WHAT IS REQUIRED: Reproduce, from the lines below, exactly the stretch that begins at the line containing "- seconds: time" and ends at the line containing "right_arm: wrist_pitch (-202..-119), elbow", both included.

SUPPLIED INFORMATION:
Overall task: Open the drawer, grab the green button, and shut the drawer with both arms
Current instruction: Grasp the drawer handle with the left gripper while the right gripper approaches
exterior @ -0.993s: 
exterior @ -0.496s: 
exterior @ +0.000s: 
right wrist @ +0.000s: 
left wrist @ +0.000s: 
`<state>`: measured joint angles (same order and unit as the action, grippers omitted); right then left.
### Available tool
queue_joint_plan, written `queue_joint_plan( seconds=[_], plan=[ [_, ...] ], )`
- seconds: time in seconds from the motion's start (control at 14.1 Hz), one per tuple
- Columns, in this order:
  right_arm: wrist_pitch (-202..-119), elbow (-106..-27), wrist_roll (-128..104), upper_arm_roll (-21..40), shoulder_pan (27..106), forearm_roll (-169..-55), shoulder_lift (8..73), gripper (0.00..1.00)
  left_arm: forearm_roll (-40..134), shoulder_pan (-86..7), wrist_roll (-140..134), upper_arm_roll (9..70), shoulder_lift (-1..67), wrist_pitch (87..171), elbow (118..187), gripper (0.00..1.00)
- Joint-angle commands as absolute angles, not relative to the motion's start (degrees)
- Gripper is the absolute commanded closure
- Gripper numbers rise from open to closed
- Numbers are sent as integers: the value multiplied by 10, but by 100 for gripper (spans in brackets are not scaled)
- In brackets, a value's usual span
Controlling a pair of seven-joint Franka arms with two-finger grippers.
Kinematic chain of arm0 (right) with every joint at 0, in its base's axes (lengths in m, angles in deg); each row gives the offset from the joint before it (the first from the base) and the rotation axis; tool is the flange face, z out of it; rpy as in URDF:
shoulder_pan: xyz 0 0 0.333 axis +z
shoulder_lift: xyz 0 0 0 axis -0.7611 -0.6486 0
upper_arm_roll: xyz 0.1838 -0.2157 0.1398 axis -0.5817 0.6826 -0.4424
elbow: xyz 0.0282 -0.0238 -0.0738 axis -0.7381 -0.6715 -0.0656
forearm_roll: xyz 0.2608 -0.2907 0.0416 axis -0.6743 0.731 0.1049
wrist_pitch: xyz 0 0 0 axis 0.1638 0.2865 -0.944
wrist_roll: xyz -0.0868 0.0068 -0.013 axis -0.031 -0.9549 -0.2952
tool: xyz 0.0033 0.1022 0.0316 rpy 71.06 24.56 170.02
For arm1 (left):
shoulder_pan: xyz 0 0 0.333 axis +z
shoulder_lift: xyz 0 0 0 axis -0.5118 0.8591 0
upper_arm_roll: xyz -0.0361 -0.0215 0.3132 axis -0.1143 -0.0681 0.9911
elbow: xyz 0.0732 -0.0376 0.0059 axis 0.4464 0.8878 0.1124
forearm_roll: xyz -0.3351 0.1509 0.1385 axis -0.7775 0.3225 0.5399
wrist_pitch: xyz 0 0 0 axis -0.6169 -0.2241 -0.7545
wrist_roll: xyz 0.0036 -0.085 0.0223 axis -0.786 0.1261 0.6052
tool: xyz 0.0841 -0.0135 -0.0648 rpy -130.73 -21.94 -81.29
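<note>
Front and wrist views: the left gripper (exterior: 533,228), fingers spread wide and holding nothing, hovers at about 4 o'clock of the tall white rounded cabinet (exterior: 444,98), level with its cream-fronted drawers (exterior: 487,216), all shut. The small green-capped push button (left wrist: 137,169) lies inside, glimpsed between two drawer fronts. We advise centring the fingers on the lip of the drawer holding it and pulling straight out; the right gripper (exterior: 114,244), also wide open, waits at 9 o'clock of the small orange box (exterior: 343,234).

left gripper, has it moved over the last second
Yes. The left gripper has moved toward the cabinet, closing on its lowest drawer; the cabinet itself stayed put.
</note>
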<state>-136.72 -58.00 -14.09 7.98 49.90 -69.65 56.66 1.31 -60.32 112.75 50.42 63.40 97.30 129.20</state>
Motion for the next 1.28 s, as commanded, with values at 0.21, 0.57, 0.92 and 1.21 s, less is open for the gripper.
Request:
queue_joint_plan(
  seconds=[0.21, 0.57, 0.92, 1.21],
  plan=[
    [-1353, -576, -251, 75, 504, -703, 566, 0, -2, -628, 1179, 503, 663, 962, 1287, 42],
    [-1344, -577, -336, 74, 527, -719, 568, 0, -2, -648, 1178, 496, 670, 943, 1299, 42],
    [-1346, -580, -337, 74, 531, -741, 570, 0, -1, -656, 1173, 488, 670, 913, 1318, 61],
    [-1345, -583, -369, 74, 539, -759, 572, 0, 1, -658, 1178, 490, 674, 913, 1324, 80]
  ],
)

OUTPUT BELOW:
- seconds: time in seconds from the motion's start (control at 14.1 Hz), one per tuple
- Columns, in this order:
  right_arm: wrist_pitch (-202..-119), elbow (-106..-27), wrist_roll (-128..104), upper_arm_roll (-21..40), shoulder_pan (27..106), forearm_roll (-169..-55), shoulder_lift (8..73), gripper (0.00..1.00)

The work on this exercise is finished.